Seeing the ruins from above confused me at first, but as I flipped through the pages I started to recognize places we’d been. Here, the seven-forked hub with the clogged fountain at its center; there, the drain near Yba’s den. My mother recorded the ruins like no one before her, in perfect detail. She always climbed the tallest towers, leaving me crying on the ground until I was brave enough to join her. I’d assumed she just had a taste for danger, but it was the view she was after. Towards the end of the book, though, the drawings were unfinished. Sections of the ruins faded like buildings in fog, the strokes of ink uncertain where she’d grown too sick to hold a pen.

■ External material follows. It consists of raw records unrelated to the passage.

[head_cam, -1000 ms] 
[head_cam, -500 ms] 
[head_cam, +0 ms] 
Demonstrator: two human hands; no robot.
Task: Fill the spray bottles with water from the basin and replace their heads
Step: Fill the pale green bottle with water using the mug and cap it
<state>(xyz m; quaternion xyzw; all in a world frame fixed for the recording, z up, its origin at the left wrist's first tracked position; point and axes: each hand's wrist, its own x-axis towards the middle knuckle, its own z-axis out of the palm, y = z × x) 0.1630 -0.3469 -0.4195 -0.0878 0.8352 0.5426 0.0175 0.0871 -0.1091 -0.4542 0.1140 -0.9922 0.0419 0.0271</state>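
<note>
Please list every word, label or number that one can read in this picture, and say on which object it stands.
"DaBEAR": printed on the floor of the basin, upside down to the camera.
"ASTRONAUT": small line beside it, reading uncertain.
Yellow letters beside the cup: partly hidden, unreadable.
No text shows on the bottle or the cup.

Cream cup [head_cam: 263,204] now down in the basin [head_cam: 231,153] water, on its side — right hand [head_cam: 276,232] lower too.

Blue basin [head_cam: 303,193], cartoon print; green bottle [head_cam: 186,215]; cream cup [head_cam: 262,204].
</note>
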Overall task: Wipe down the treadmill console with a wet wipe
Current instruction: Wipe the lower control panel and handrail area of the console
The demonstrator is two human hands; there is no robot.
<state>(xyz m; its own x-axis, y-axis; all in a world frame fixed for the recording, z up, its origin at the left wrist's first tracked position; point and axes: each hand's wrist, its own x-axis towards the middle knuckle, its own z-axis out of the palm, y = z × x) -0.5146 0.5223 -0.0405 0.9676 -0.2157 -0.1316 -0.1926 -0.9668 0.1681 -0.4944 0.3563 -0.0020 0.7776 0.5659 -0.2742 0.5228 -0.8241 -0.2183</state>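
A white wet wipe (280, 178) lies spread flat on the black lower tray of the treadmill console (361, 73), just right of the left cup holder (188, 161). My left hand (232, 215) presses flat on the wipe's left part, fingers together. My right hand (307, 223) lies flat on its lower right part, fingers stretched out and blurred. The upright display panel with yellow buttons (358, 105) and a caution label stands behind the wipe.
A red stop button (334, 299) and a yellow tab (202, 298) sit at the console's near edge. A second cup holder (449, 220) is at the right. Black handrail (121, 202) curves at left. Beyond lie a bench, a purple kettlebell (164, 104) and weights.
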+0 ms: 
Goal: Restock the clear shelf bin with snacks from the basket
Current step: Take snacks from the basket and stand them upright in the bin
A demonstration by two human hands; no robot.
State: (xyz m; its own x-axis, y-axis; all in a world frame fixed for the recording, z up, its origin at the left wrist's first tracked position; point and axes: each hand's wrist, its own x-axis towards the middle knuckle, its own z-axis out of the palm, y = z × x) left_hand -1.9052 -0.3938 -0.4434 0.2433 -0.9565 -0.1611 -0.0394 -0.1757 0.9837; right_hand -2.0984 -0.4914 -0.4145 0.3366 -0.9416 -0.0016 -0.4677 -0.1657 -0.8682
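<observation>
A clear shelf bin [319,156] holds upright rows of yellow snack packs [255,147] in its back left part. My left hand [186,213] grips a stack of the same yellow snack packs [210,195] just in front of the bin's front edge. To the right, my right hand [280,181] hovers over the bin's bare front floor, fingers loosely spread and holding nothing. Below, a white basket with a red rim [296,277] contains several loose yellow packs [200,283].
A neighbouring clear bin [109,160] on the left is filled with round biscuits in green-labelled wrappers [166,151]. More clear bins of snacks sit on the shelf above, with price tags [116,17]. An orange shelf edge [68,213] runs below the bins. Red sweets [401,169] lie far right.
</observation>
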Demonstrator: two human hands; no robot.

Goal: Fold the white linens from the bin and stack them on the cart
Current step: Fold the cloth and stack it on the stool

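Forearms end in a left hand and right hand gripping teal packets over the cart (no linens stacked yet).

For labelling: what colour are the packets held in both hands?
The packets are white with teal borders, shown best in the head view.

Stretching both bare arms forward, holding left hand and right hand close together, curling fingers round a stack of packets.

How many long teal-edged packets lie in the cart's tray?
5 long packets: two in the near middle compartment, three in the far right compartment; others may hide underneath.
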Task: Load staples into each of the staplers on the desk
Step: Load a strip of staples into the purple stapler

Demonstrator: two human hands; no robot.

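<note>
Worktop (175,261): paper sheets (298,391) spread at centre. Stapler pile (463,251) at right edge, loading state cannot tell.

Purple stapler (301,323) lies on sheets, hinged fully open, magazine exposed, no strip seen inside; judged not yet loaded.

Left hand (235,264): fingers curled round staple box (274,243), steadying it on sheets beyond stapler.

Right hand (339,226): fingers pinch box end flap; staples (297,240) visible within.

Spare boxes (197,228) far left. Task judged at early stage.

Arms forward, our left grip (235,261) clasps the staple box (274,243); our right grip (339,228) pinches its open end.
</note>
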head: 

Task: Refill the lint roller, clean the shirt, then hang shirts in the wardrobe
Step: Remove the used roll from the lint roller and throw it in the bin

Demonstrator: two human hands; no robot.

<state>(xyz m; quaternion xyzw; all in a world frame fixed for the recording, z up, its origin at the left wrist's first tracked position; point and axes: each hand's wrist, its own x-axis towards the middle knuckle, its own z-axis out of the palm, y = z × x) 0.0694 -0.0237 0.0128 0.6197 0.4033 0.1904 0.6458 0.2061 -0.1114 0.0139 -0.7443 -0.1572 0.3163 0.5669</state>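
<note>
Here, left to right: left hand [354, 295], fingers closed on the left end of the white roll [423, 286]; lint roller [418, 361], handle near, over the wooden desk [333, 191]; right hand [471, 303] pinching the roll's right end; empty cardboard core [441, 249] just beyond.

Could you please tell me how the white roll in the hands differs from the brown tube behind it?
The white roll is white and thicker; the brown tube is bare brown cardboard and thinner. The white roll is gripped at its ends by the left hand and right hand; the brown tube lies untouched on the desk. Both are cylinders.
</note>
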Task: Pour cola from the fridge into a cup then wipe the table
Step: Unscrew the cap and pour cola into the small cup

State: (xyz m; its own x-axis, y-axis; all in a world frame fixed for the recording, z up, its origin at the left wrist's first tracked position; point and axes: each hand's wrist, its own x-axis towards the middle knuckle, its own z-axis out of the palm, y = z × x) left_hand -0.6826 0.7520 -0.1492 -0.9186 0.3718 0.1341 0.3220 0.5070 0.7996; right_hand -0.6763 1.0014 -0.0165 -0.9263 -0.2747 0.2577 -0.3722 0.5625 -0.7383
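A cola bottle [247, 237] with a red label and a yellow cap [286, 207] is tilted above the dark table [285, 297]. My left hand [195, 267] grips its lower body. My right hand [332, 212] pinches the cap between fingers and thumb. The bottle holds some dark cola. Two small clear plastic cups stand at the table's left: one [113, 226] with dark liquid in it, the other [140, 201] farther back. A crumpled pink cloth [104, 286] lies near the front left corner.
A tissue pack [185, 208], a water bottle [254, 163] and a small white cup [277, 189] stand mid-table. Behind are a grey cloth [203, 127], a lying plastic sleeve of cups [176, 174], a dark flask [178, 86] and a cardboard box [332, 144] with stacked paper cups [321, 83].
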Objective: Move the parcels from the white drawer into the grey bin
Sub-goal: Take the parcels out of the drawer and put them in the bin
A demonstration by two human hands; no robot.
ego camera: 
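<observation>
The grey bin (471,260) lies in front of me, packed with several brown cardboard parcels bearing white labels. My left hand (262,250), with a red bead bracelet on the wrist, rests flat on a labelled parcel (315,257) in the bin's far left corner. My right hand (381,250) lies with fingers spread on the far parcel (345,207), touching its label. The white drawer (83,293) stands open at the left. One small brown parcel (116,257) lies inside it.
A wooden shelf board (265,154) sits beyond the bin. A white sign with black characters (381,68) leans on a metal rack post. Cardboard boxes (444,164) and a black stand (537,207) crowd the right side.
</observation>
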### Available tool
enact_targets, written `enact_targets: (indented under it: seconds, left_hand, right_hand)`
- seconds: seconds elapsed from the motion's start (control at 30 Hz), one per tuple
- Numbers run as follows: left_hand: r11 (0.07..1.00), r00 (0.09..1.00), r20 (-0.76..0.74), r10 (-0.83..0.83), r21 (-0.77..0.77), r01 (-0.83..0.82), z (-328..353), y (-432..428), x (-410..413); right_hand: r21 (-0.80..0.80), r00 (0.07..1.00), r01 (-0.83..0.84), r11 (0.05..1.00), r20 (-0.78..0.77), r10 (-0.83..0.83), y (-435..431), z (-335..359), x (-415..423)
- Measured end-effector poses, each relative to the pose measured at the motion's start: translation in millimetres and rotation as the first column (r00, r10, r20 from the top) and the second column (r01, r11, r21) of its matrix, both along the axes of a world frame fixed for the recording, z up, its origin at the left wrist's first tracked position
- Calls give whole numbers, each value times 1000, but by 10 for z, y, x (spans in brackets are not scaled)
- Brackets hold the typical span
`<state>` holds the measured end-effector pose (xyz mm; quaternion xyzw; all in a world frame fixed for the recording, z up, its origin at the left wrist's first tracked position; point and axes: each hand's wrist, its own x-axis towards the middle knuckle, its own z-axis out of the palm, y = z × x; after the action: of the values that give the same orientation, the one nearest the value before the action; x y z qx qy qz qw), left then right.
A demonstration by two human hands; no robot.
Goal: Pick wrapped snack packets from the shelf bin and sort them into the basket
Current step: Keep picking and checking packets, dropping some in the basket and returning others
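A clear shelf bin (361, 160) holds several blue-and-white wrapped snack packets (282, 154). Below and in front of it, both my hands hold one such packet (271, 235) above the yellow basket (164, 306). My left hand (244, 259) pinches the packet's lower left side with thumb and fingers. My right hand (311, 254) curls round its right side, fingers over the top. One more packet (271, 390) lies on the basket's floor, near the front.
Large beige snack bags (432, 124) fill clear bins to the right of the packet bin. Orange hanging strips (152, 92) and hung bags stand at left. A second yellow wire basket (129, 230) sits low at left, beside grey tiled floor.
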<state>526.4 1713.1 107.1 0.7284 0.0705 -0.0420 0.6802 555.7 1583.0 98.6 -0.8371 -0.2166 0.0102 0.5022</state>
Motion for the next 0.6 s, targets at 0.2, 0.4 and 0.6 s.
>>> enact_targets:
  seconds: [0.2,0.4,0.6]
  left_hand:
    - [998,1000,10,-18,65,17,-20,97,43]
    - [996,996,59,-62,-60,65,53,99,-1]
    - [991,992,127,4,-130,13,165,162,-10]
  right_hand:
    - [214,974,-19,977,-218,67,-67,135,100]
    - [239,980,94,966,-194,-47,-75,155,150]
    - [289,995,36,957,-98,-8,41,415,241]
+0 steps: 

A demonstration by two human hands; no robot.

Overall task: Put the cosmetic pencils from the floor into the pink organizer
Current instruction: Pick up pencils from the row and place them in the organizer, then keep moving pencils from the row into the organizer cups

I frowned and placed Yba’s page alongside these last few diagrams, glancing between them. Shapes aligned. One seemed to complete the other.

“What does it mean?” asked Rann, pointing at Yba’s markings. He folded his bulk in beside me; he and his father had finished clearing dinner away, and now his father idled over his tea, watching us.

“I . . . I think these are the ruins to the northwest.” I bit my bottom lip. The structures there were unsound, the pathways choked with litter that wouldn’t decompose—and worst, it crawled with ghosts. I’d dared it once, only for the ghosts to turn on me in their dozens like starving dogs on meat. They’d followed me for miles, gabbling madly. When my mother found out, she couldn’t sign fiercely enough: The northwest was out of bounds.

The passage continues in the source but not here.